Exercise: Pick every line out of the entries below that holds the string "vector", and report them.

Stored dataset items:
#####

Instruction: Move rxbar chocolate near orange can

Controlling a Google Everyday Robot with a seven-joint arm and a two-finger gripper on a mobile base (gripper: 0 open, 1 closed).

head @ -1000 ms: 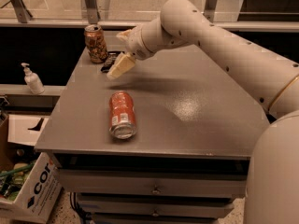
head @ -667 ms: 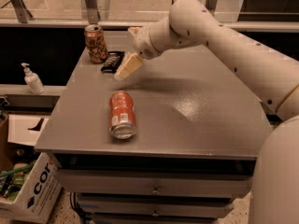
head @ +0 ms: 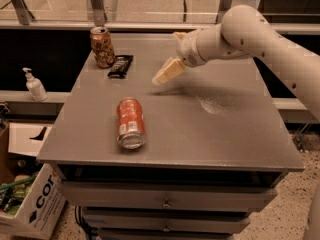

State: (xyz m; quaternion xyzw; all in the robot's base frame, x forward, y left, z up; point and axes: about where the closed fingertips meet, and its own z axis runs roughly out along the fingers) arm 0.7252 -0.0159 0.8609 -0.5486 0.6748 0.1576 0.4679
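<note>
The rxbar chocolate [head: 120, 66], a dark flat bar with pale print, lies on the grey table [head: 225, 134] at the back left. It sits just right of the orange can [head: 102, 46], which stands upright with a silver top. My gripper [head: 166, 73] hangs above the table's back middle, to the right of the bar and apart from it. It holds nothing.
A red-orange can [head: 130, 123] with a white label panel lies on its side near the table's front left. A white pump bottle [head: 35, 84] stands on a ledge to the left. A cardboard box [head: 30, 204] sits on the floor at lower left.
My gripper has moved right and away from the bar, which stays lying beside the orange can. The cans have not moved.
</note>
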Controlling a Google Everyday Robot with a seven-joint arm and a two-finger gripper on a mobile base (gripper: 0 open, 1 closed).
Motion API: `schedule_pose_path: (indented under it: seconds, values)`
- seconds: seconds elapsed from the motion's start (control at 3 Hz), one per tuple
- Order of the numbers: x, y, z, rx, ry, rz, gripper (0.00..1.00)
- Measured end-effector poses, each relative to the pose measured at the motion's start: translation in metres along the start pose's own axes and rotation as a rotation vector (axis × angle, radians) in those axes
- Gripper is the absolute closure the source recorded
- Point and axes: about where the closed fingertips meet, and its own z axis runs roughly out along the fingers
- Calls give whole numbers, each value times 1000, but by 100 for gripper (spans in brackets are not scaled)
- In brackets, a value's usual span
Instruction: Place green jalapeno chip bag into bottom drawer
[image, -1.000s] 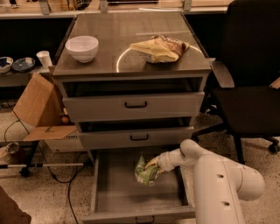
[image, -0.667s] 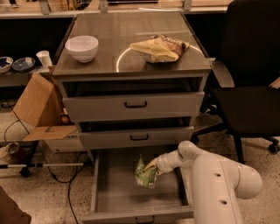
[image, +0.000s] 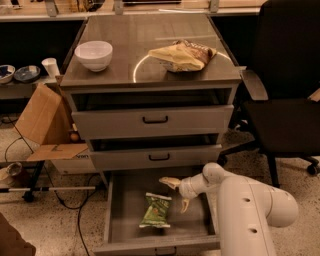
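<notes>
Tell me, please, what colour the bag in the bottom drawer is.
Green with pale markings, in the camera view; the chip bag lies beside the open gripper.

The claw (image: 176, 193) points left, and its two pale fingers (image: 168, 181) are spread wide apart, one higher and one lower. Just right of the claw sits the rounded white wrist (image: 193, 185), which runs up into a ball-shaped joint (image: 214, 173). From that joint the thick white arm (image: 250, 215) drops away, below and to the right of the claw, bulky and bent.
</notes>
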Motion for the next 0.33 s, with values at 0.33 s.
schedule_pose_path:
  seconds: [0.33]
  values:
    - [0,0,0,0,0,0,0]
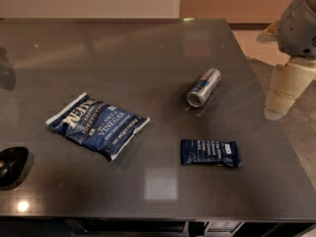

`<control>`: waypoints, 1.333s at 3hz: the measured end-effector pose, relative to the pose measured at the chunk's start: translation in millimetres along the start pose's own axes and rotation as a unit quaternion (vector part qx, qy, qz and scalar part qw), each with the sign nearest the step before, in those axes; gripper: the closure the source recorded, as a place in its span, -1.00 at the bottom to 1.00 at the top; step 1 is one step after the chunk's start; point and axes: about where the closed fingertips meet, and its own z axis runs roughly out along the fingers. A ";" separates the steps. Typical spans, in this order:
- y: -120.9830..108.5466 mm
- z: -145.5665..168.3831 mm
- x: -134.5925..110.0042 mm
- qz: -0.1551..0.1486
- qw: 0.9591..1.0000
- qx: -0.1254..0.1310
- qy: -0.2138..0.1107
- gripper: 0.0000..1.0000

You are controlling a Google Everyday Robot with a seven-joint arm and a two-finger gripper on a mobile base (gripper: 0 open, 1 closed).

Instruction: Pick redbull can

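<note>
In the camera view, the redbull can lies on its side on the dark grey table, right of centre, with its shiny round end turned toward the near left. It is apart from the flat dark blue snack bar wrapper nearer on the right and well apart from the blue-and-white chip bag on the left. The gripper hangs at the far right past the table's right edge, well clear of the can and holding nothing, though I cannot tell whether it is parted or closed; a black rounded object sits at the near left edge.
</note>
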 end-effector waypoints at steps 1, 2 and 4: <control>-24.2 7.8 -8.9 -0.045 0.999 -0.005 0.003 -1.00; -52.6 16.8 -22.8 -0.092 0.996 -0.007 0.007 -1.00; -102.1 44.2 -44.2 -0.168 0.986 -0.015 0.011 -1.00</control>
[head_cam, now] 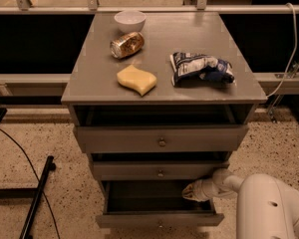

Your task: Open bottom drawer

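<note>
The bottom drawer (159, 219) is sitting pulled out with the claw (189, 190) reaching into its right side, open or closed I cannot tell, so backing the claw out is probably coming next.

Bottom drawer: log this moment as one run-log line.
bottom drawer: pulled out, interior showing | end effector: inside the open drawer, at its right side

Dim warm light; claw (189, 191) at shadowed bottom drawer (159, 219).
</note>
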Available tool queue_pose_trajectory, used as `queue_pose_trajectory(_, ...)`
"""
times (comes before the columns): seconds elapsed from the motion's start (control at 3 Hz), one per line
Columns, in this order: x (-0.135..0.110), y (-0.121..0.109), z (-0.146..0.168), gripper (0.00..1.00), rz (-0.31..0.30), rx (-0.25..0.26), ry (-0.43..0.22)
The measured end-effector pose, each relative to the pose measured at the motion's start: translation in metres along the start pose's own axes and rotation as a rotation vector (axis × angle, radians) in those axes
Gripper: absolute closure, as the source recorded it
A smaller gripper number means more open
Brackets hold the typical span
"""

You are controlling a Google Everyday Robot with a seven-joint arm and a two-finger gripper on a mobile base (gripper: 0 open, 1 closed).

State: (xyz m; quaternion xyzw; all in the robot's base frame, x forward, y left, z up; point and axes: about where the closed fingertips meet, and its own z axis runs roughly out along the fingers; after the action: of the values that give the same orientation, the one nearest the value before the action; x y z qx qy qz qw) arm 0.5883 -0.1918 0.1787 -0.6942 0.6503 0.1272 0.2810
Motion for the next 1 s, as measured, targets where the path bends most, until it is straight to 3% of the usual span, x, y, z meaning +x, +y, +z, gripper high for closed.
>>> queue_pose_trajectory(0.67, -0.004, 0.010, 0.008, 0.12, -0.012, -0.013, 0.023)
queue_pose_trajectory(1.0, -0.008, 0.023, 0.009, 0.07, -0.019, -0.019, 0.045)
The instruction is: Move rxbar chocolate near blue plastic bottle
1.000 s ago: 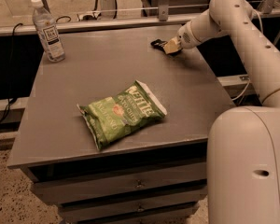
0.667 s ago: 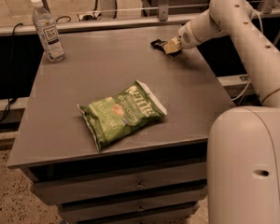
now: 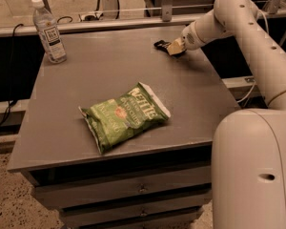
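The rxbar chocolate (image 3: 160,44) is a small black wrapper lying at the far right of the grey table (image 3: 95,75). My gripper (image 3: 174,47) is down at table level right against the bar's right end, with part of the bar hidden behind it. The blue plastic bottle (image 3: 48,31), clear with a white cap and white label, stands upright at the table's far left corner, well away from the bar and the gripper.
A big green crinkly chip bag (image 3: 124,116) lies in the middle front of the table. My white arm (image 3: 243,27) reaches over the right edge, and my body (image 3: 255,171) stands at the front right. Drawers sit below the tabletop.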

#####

Your response:
- Measured end-effector poses, each relative to the pose measured at the motion's start: translation in metres along the start pose's own axes and rotation as a rotation vector (axis × angle, radians) in those axes
`<control>`: waypoints, 1.333s at 3hz: the measured end-effector pose, relative to the pose measured at the chunk's start: translation in millimetres along the start pose's own axes and rotation as a unit quaternion (vector part qx, qy, qz and scalar part qw), each with the sign nearest the step before, in those axes; gripper: the closure the source recorded, as a place in its span, -1.00 at the bottom to 1.00 at the top; step 1 is one step after the chunk's start; point and axes: about where the closed fingertips meet, and its own z axis runs roughly out along the fingers. A ";" separates the steps. Typical spans, in this order:
The measured end-effector pose, each relative to the pose measured at the motion's start: translation in metres along the start pose's own axes and rotation as a rotation vector (axis × angle, radians) in those axes

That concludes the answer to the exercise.